Classical MD simulations were carried out using the GROMACS package.[56] The CHARMM27 and TIP3P force fields were used for the MMPs and water, respectively.[57,58] The adopted CHARMM27 model can lead to issues with protein secondary structure, however it was shown by a previous study that the combination of CHARMM27 and TIP3P reproduces with a satisfactory accuracy the structural, dynamical and vibrational properties of hydration water around proteins of the MMP family.[58] It is also important to consider that the choice of the TIP3P water model affects the absolute values obtained for the number of H-bonds formed by water molecules, as well as the magnitude of density fluctuations discussed in the main text, which are known to depend on the chosen water model. These issues do not affect the conclusions of the present study, which are systematically based on a comparison and ranking of the 3 investigated proteins, and not on absolute values.

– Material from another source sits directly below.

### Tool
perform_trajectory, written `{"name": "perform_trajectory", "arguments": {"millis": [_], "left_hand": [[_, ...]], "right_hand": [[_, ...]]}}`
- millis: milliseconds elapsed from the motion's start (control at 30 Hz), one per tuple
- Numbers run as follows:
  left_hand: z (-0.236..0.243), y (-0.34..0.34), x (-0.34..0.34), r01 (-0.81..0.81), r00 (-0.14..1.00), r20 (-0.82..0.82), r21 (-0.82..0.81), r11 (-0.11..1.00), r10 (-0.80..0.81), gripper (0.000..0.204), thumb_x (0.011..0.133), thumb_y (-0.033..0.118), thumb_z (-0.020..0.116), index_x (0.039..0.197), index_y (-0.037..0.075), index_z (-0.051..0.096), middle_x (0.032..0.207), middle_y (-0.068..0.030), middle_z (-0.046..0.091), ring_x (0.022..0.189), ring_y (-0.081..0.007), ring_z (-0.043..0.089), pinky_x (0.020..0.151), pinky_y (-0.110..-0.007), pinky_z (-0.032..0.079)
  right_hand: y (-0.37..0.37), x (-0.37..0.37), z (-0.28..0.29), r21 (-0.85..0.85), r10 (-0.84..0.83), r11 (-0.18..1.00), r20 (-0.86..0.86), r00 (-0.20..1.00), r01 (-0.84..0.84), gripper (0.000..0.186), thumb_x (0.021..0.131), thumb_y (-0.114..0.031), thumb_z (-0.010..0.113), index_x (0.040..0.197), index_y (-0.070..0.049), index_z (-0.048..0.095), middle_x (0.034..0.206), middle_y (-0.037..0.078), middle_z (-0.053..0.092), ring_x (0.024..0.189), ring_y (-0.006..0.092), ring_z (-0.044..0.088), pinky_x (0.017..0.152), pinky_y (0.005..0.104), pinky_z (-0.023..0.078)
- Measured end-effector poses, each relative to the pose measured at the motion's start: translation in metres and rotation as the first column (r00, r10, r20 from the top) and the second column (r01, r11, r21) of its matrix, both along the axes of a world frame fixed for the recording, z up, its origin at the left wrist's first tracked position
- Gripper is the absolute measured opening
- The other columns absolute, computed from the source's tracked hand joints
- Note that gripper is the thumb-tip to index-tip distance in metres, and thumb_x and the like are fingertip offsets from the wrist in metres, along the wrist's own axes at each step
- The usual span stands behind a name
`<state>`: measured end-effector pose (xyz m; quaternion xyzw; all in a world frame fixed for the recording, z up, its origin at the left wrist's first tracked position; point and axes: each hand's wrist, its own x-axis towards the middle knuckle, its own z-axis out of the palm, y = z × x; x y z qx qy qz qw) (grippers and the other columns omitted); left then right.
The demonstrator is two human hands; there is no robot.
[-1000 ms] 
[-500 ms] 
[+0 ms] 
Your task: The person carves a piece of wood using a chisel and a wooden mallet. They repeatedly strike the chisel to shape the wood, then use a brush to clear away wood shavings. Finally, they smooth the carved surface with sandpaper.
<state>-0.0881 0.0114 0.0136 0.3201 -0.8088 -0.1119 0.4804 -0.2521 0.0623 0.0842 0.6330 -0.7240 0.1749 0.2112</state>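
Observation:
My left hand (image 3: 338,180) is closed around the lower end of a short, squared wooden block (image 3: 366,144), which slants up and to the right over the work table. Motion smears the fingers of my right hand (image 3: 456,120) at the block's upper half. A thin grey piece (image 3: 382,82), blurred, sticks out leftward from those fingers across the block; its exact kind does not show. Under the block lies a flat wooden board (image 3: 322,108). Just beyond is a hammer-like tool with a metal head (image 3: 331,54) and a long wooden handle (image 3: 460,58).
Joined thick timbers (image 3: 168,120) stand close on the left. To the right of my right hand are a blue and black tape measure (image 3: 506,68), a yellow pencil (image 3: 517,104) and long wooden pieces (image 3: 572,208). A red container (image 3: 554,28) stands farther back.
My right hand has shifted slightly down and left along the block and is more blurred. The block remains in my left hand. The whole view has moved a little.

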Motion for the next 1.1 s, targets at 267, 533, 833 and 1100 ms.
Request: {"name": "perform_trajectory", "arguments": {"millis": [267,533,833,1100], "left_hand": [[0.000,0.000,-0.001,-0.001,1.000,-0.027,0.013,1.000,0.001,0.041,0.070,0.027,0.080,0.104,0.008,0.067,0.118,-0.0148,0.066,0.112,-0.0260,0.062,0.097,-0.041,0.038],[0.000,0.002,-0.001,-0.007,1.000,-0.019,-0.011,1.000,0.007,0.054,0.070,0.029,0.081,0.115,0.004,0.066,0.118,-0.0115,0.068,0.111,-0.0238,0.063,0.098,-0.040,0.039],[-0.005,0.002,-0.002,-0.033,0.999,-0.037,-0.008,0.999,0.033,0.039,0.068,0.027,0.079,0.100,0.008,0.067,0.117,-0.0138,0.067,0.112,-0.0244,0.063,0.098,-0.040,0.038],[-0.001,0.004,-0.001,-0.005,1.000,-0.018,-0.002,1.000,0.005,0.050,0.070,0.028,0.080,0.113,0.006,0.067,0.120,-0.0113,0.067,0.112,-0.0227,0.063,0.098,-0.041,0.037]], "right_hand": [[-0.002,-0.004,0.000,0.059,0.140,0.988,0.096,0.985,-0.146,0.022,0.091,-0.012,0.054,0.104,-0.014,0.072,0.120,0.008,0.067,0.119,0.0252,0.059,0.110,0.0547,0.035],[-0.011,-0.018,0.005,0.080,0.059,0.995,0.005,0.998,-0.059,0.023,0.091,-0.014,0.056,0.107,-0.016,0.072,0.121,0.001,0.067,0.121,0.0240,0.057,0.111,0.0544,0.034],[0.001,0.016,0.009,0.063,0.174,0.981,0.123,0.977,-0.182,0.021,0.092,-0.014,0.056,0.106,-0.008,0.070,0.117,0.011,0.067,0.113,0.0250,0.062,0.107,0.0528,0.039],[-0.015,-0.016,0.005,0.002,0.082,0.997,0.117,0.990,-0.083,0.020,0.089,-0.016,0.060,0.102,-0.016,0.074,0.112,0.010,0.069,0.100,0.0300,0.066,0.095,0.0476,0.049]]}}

For all MMP14-WT, MMP9-WT and MMP14-SIA systems, the initial configuration in the simulations is systematically taken as the folded structure, obtained by optimizing at the chosen level of theory the configuration extracted from PDB: 1BUV. The folded configuration is maintained during the simulation time for all three MMPs. In the simulations, the mutations are allowed to perturb the global protein structure, which is unconstrained. After proper equilibration, including a first run in the NPT ensemble and a subsequent run in the NVT ensemble, 60 ns simulations were carried out in the NVT ensemble (298 K) and used for analysis. A time-step of 1 fs was employed and stretching motions involving H atoms were constrained. A cubic box with a length of 89 Å has been used for all simulations in combination with Three-Dimensional Periodic Boundary Conditions. The HBs are defined using the standard distance and angle criterion from Luzar,[59] with O–X distance cutoff of 3.5 Å and H–O–X angle in the 0–30° range, where X = O for water–water HBs, and X can be either O or N for water-MMP HBs. Different criteria have been tested with H–O–X angle in the 0–40° range and O–X distance cutoff of 3.2 Å to ensure that our results are not biased by the chosen criterion. Water molecules are assigned to the inner/outer/bulk regions based on the distance from the MMP surface (see water-MMP radial pair distribution function in Figure S3). A water molecule in the inner hydration layer is further classified as bound water if it is located within 3.5 Å from MMP polar groups (i.e., H-bonding sites) and as unbound water otherwise.

Terahertz Spectroscopy

Terahertz (THz) absorption spectra were measured with a THz time domain spectrometer (THz-TDS, range 10–80 cm–1) and a FTIR spectrometer (80–600 cm–1). The THz-TDS is a custom-built spectrometer system that has been previously described,[60] while the FTIR spectrometer is a commercially available spectrometer (Bruker Vertex 80 v) equipped with a helium cooled silicon bolometer detector. For the THz-TDS measurements, a demountable cell consisting of two z-cut quartz windows (4 mm thick) and a Teflon spacer (100 μm thick) was used. Spectra were measured 10 times with an integration time of 30 s per scan. In the case of the FTIR measurements, a similar demountable cell with diamond windows (0.5 mm thick) and a Kapton spacer (13 μm thick) was used. The spectra are an average of 128 scans with 1 cm–1 resolution. All samples were measured at least two times with each technique to ensure reproducibility. The sample cell temperature was kept constant at 20 °C with an external chiller, and the sample compartment was purged with nitrogen. The absorption coefficient (and refractive index if applicable) of the sample was determined from previously described methods.[60,61] Error of THz-TDS and FTIR measurements are 0.6 and 5 cm–1, respectively.